### Aim of the task
Throughout the material below, how many lines include the string "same"? Reply with only the number.

::::::::::

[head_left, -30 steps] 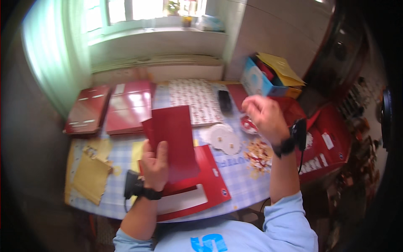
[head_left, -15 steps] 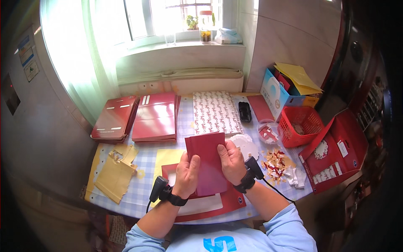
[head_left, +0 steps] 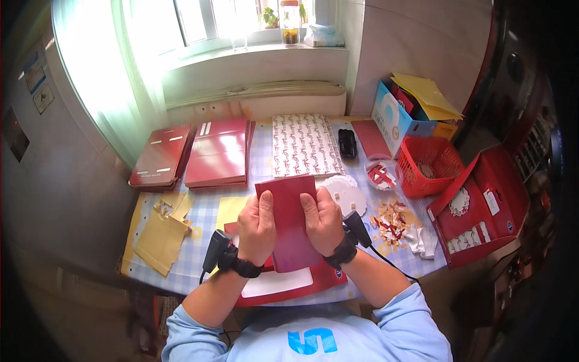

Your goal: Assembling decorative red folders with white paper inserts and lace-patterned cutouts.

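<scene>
Between my two hands is a dark red folded card (head_left: 289, 232), upright and tilted toward me over the table's front part. My left hand (head_left: 256, 226) grips its left edge, with the thumb flat near the upper corner. On the opposite edge, my right hand (head_left: 324, 223) holds it with the thumb in front and the other fingers behind. Beneath the card lies a larger red sheet (head_left: 330, 279) with a white panel, partly covered by my hands. A yellow sheet (head_left: 232, 208) shows beside my left hand. White lacy paper doilies (head_left: 351, 196) lie behind my right hand.
Red folder stacks (head_left: 158, 158) (head_left: 217, 157) and patterned sheets (head_left: 304, 145) stand at the back. To the right are a black case (head_left: 347, 145), red basket (head_left: 422, 181), tub of strips (head_left: 381, 175), scraps (head_left: 391, 223), tissue (head_left: 420, 241) and open red box (head_left: 500, 205). Torn yellow card (head_left: 158, 244) lies left.
My left hand has slid up the card's left edge, its thumb now nearer the top. The whole view has shifted slightly. Both hands keep hold of the card.
</scene>
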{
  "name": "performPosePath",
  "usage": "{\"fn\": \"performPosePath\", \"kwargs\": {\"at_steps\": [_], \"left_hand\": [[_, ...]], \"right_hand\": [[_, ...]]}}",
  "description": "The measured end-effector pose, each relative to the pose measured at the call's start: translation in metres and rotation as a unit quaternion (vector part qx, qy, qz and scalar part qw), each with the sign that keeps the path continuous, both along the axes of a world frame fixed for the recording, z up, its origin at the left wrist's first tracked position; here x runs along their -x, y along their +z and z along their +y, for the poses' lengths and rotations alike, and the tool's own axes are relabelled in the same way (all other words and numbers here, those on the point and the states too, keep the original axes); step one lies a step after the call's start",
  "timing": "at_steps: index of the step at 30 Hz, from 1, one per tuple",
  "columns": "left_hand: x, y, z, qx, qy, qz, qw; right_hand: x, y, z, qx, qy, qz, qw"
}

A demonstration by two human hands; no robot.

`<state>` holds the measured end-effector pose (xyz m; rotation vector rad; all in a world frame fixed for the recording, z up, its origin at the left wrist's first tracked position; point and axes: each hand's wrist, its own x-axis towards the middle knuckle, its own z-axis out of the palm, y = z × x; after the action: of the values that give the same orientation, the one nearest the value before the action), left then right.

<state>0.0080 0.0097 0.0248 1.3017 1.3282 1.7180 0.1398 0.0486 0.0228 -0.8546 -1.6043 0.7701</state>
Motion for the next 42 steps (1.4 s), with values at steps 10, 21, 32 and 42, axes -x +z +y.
{"fn": "performPosePath", "kwargs": {"at_steps": [10,21,32,42], "left_hand": [[0.011,0.010,0.022,-0.042,0.022,-0.131,0.990],[-0.014,0.000,-0.005,-0.009,0.029,0.040,0.999],[0.010,-0.012,-0.014,0.078,-0.285,-0.249,0.922],[0.002,-0.006,-0.012,0.014,-0.164,0.020,0.986]], "right_hand": [[-0.012,0.001,-0.008,0.047,0.060,-0.064,0.995],[-0.015,-0.010,0.009,0.064,0.035,-0.005,0.997],[-0.006,-0.018,-0.005,0.081,0.169,0.037,0.982],[-0.023,-0.001,0.005,0.171,0.340,0.118,0.917]]}}
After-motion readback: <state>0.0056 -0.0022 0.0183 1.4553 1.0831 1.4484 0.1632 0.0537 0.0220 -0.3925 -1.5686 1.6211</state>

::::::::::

### Expected answer
2